_Task goal_: Find the line below with "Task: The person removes" and the line with "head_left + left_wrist". Output exactly those lines and everything between them, leaving out the pictures.

_Supplied records_:
*** Begin section ***

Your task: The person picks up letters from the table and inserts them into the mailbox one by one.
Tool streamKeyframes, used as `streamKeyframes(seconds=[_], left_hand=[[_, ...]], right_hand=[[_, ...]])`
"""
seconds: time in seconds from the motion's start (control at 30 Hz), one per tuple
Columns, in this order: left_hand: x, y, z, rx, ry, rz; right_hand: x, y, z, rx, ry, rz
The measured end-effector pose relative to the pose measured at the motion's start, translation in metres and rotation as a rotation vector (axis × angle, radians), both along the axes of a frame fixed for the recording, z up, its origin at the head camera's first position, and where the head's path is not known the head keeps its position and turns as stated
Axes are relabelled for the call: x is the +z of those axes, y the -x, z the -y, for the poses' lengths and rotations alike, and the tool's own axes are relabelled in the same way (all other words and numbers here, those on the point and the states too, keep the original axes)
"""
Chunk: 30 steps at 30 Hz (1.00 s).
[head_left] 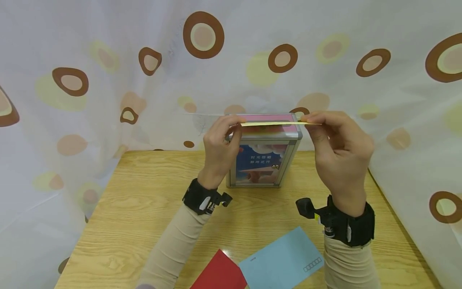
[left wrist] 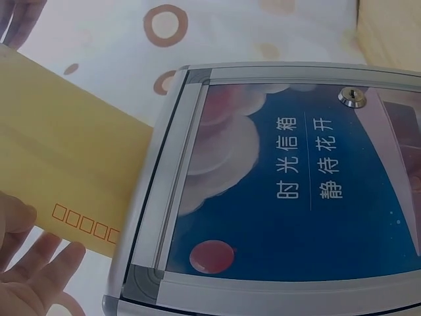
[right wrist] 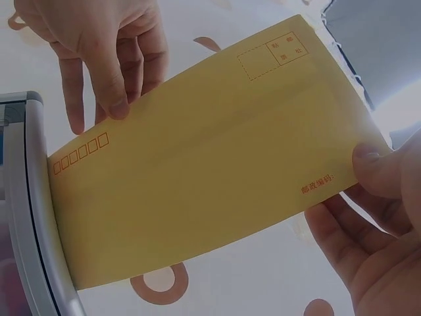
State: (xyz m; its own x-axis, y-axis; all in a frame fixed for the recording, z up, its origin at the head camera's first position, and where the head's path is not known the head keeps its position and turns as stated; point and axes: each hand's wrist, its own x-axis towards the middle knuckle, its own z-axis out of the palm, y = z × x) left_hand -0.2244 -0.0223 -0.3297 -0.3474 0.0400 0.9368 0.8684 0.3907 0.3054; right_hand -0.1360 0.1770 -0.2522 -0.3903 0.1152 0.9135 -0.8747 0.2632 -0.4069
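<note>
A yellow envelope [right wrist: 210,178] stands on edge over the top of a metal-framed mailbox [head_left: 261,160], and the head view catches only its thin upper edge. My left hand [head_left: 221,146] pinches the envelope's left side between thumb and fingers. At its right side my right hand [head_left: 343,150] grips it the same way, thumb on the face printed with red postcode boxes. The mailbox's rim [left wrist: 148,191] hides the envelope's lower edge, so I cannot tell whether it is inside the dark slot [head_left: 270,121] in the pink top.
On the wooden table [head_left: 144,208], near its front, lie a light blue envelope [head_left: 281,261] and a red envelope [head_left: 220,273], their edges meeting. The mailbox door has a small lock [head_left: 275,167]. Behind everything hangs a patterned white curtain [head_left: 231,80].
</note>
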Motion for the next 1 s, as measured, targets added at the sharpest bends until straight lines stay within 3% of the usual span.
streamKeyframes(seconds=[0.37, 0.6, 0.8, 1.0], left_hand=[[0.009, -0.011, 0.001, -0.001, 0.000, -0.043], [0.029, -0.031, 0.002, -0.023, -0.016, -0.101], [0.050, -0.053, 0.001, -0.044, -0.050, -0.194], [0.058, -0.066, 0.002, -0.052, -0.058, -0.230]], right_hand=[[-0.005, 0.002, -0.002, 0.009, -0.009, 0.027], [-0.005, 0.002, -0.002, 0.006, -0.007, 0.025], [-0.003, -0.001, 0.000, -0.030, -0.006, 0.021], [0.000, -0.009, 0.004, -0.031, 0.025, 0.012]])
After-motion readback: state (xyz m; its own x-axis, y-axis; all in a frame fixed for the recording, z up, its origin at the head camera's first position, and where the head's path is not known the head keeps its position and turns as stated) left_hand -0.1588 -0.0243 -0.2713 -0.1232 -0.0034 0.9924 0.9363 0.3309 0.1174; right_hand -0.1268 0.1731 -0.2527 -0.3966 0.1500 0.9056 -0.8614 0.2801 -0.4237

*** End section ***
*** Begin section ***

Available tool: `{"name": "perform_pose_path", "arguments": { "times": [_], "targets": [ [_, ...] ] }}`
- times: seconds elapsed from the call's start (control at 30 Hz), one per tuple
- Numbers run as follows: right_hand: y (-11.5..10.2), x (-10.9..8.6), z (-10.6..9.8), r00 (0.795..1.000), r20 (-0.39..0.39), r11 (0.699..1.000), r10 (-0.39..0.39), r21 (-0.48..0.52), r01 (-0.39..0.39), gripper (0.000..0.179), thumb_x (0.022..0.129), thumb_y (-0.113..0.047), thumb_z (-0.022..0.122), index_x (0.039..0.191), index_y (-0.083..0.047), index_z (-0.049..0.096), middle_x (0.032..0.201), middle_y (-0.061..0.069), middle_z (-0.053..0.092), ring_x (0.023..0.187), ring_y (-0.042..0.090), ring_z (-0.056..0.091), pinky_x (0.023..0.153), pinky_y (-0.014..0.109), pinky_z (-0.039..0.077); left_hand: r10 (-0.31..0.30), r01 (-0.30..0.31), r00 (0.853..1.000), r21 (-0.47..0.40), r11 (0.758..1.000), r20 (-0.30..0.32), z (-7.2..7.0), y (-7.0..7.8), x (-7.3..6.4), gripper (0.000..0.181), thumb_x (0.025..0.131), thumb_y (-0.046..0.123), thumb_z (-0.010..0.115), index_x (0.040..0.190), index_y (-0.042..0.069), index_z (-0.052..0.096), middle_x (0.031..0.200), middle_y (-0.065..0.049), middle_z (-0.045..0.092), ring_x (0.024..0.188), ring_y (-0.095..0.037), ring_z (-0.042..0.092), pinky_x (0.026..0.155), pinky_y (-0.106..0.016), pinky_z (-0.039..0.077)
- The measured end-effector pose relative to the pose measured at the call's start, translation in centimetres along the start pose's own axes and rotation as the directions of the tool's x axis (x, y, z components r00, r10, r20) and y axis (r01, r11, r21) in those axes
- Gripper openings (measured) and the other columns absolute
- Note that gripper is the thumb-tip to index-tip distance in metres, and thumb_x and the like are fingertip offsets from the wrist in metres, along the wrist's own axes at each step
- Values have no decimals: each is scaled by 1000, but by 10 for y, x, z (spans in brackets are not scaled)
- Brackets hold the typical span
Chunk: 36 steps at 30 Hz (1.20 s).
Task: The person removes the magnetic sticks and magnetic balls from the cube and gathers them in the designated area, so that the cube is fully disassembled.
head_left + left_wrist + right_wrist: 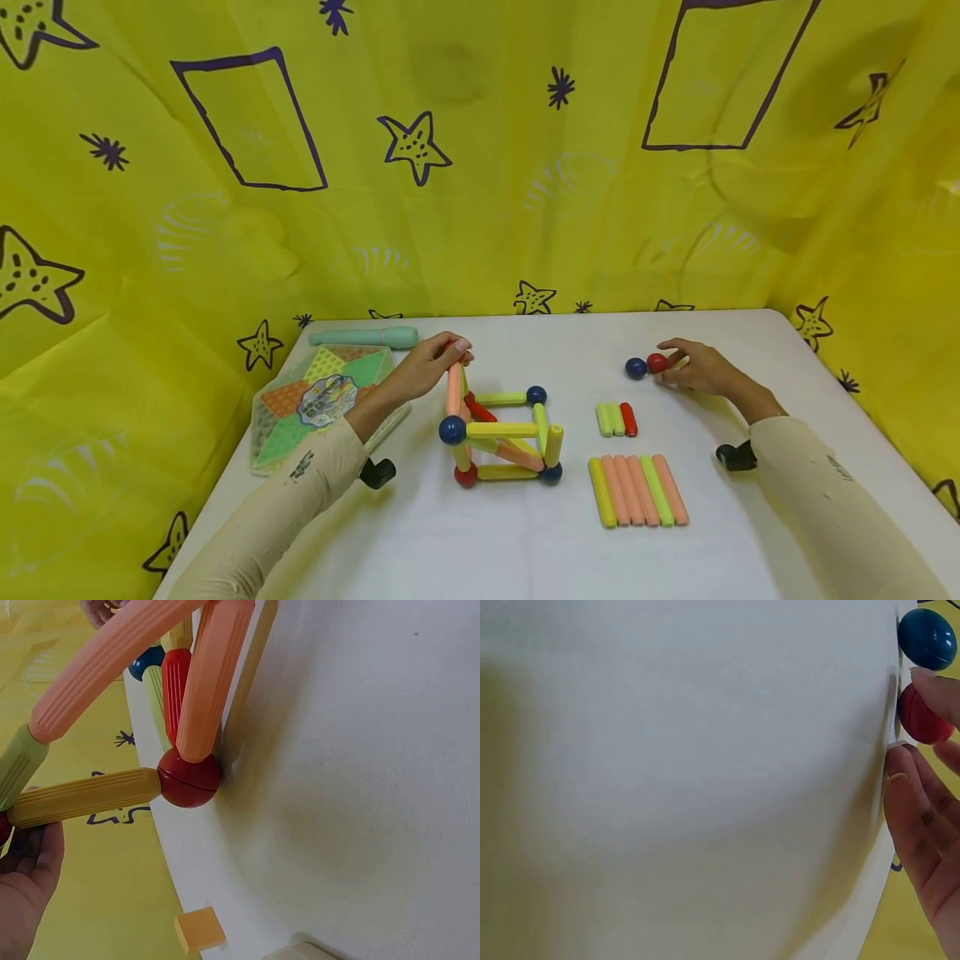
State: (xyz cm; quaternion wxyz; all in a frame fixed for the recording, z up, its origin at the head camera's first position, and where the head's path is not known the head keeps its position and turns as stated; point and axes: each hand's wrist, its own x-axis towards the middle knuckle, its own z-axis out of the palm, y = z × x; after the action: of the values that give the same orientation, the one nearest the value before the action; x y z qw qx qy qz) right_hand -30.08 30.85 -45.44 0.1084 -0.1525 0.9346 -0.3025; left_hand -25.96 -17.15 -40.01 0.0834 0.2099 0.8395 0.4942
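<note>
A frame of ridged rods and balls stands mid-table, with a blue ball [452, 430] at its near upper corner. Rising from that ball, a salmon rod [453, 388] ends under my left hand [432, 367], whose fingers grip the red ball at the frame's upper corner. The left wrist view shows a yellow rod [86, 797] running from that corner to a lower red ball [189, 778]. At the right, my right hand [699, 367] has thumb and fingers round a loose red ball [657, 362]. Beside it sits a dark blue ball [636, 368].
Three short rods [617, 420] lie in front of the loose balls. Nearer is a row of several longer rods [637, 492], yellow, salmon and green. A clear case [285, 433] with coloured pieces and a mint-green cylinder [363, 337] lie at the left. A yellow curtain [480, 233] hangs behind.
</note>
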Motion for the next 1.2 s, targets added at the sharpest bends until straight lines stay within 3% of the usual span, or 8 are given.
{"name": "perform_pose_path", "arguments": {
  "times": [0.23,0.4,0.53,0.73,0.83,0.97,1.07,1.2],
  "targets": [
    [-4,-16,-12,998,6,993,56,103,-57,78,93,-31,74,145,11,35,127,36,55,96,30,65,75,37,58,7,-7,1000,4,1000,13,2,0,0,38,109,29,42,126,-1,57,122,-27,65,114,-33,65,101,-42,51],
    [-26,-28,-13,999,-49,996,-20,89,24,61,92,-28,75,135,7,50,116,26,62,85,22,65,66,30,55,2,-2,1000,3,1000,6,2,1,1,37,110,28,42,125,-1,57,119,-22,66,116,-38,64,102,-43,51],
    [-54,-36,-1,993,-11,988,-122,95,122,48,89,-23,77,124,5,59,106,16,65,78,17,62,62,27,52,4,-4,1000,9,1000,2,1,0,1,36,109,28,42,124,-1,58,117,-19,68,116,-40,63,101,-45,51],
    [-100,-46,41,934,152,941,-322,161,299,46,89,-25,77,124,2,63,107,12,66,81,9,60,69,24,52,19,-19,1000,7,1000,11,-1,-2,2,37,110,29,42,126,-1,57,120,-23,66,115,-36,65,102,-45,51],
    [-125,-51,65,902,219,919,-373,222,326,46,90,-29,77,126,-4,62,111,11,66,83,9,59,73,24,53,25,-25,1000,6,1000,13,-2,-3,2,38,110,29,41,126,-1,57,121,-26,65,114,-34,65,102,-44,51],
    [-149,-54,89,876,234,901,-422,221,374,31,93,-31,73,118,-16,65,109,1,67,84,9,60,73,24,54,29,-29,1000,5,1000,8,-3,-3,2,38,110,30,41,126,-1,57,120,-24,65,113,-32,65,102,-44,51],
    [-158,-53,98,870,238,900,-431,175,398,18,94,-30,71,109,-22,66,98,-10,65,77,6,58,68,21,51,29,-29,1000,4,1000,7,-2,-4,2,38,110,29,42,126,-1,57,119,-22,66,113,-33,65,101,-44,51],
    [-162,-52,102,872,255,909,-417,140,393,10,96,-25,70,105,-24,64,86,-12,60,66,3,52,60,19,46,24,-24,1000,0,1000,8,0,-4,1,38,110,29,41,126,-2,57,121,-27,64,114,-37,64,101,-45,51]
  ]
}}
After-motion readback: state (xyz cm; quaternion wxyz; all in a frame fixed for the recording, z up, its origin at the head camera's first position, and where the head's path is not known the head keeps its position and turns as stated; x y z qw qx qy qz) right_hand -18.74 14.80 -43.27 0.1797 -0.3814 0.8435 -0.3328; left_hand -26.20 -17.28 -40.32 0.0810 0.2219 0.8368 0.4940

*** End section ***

_Problem solution_:
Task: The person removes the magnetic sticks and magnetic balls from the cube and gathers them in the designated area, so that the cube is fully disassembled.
head_left + left_wrist + right_wrist: 

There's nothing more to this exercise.